Goldbug is a stealth virus. When the main boot record of an
infected hard disk or the boot sector of an infected
diskette is examined, the virus shows the user a copy of the
original object. When an infected EXE file is executed, the
virus reroutes the operation to the original file. If some
program tries to delete a companion file the virus has
created, the virus causes the original file to be deleted
Most of the viruses which hijack the interrupt int 13h are
easily caught if the computer is running Windows 3.1 with
the 32-bit disk access on. In such a case, Windows reports
an error situation during startup if the virus has changed
the disk interrupt address. Goldbug bypasses this problem by
letting go of the interrupt 13 when Windows is started. The
virus also restores the main boot record back to its
original place. When Windows terminates, the virus infects
the main boot record again.
Goldbug has extensive retrovirus capabilities. It is able to
install itself despite the presence of programs like
VSAFE.COM or DISKMON.EXE, by tunneling past them.

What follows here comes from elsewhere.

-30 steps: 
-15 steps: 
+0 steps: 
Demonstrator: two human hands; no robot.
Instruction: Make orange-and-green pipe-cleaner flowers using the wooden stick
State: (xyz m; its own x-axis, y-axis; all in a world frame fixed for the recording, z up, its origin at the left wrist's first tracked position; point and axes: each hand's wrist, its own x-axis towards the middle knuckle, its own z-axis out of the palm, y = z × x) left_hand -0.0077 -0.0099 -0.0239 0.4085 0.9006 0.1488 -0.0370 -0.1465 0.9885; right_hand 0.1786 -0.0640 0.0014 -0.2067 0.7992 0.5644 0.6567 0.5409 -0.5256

If Goldbug is resident in memory, it prevents the execution of
EXE programs whose names have the letter 'A' as their second to
last character, and some letter between 'N' and 'Z' as their last
character. GoldBug does this in order to detect a number of
anti-virus programs and to prevent them from being executed. The
method is effective with, for example, the programs SCAN, CLEAN,
NETSCAN, CPAV, NAV and TBAV. Some innocent programs like MAX.EXE
and TERMINAT.EXE are stopped as well.
GoldBug also deletes the computer's CMOS information every time
the user tries to run any of these programs.
When the virus spreads to a directory, it deletes all CHKLIST
files the directory may contain, thus bypassing CPAV's and MSAV's
Goldbug checks whether the system contains a modem. If the
modem receives a call, the virus causes the modem to wait
for the seventh ring and answering. This is the only
activation routine the virus contains.